►
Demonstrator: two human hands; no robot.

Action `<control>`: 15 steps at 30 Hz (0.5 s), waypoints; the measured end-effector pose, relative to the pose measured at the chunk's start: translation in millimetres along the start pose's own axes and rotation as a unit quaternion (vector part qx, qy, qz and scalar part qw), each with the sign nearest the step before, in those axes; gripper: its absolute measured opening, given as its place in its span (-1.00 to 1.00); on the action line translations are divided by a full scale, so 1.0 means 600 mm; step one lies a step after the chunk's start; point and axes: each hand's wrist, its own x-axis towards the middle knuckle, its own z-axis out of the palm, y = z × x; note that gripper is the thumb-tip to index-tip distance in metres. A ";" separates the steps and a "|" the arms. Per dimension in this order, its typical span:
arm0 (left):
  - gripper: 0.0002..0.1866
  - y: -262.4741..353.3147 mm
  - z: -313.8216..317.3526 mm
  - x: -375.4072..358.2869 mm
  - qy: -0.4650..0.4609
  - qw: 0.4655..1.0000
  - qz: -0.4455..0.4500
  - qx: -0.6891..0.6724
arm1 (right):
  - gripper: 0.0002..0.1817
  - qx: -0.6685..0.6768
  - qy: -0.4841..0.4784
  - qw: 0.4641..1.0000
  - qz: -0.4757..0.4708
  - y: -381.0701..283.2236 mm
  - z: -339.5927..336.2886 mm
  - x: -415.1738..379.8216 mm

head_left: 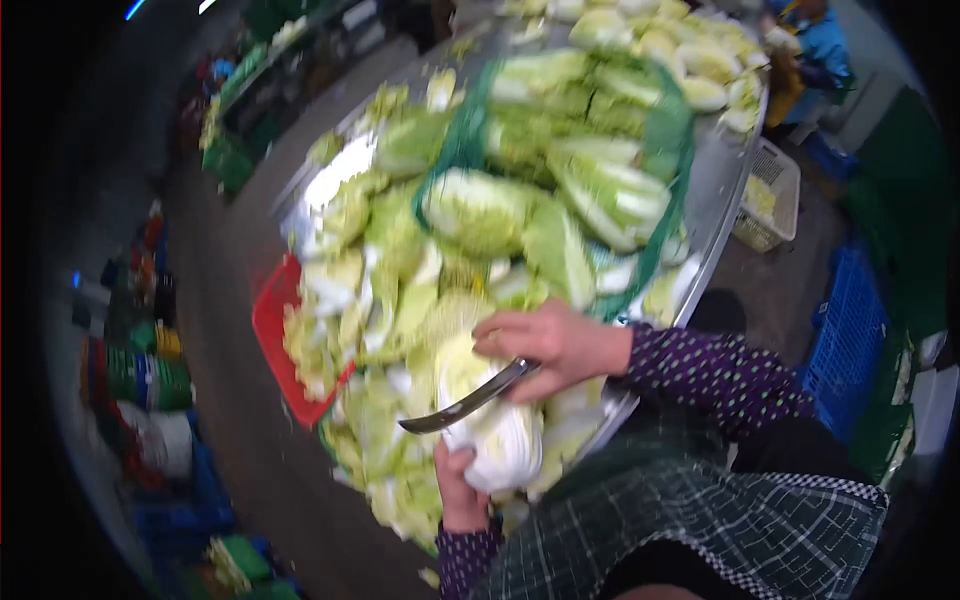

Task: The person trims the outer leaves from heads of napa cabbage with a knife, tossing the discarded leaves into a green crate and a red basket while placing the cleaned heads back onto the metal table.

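My right hand (555, 345) is closed round the handle of a knife (470, 400), whose curved blade lies across a pale napa cabbage (500, 440). My left hand (455, 490) grips that cabbage from below, at the near edge of the metal table (722, 190). Both sleeves are purple with dots, and a plaid apron fills the lower right. Loose cabbage leaves and trimmed pieces (385, 300) are heaped around both hands.
A green net bag (665, 130) holds several whole cabbages behind my hands. A red tray (275, 335) sticks out under the leaves at the left. A white basket (775, 195) and a blue crate (850, 340) stand right of the table. Another person (812, 50) is at the far end.
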 end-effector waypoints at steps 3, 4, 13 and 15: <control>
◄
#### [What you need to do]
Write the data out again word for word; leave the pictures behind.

#### [Finished task]
Demonstrator: two human hands; no robot.

Action `<control>`: 15 steps at 30 Hz (0.5 s), waypoints; the measured end-effector pose, relative to the pose measured at the chunk's start: translation in millimetres along the start pose's own axes and rotation as a unit quaternion (vector part qx, qy, qz and scalar part qw), each with the sign nearest the step before, in those axes; gripper: its absolute measured opening, given as its place in its span (-1.00 to 1.00); on the action line translations are divided by a full scale, so 1.0 means 600 mm; step one lies a step after the chunk's start; point and axes: each hand's wrist, its own x-axis towards the middle knuckle, its own z-axis out of the palm, y = z × x; note that gripper is the thumb-tip to index-tip distance in metres. A ";" separates the steps and a "|" the arms. Per dimension in this order, its typical span:
arm0 (left):
  - gripper: 0.0002..0.1866
  - y: -262.4741..353.3147 mm
  - z: -313.8216..317.3526 mm
  - x: -375.4072..358.2869 mm
  - qy: -0.4650..0.4609
  - qw: 0.4655..1.0000
  - qz: -0.4455..0.4500
  - qx: -0.6891..0.6724
arm1 (right):
  - gripper: 0.0002..0.1817
  - qx: -0.6685..0.6768
  - qy: -0.4841..0.4784
  - qw: 0.4641..1.0000
  - qz: -0.4757..0.4708
  - y: -381.0701..283.2236 mm
  - z: -339.5927..336.2886 mm
  - x: -415.1738..379.8216 mm

head_left: 

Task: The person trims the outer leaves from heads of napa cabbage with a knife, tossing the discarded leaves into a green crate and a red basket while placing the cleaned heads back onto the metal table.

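My right hand (555, 345) is closed round the handle of a knife (470, 400), whose curved blade lies across a pale napa cabbage (500, 440). My left hand (455, 490) grips that cabbage from below, at the near edge of the metal table (722, 190). Both sleeves are purple with dots, and a plaid apron fills the lower right. Loose cabbage leaves and trimmed pieces (385, 300) are heaped around both hands.
A green net bag (665, 130) holds several whole cabbages behind my hands. A red tray (275, 335) sticks out under the leaves at the left. A white basket (775, 195) and a blue crate (850, 340) stand right of the table. Another person (812, 50) is at the far end.
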 end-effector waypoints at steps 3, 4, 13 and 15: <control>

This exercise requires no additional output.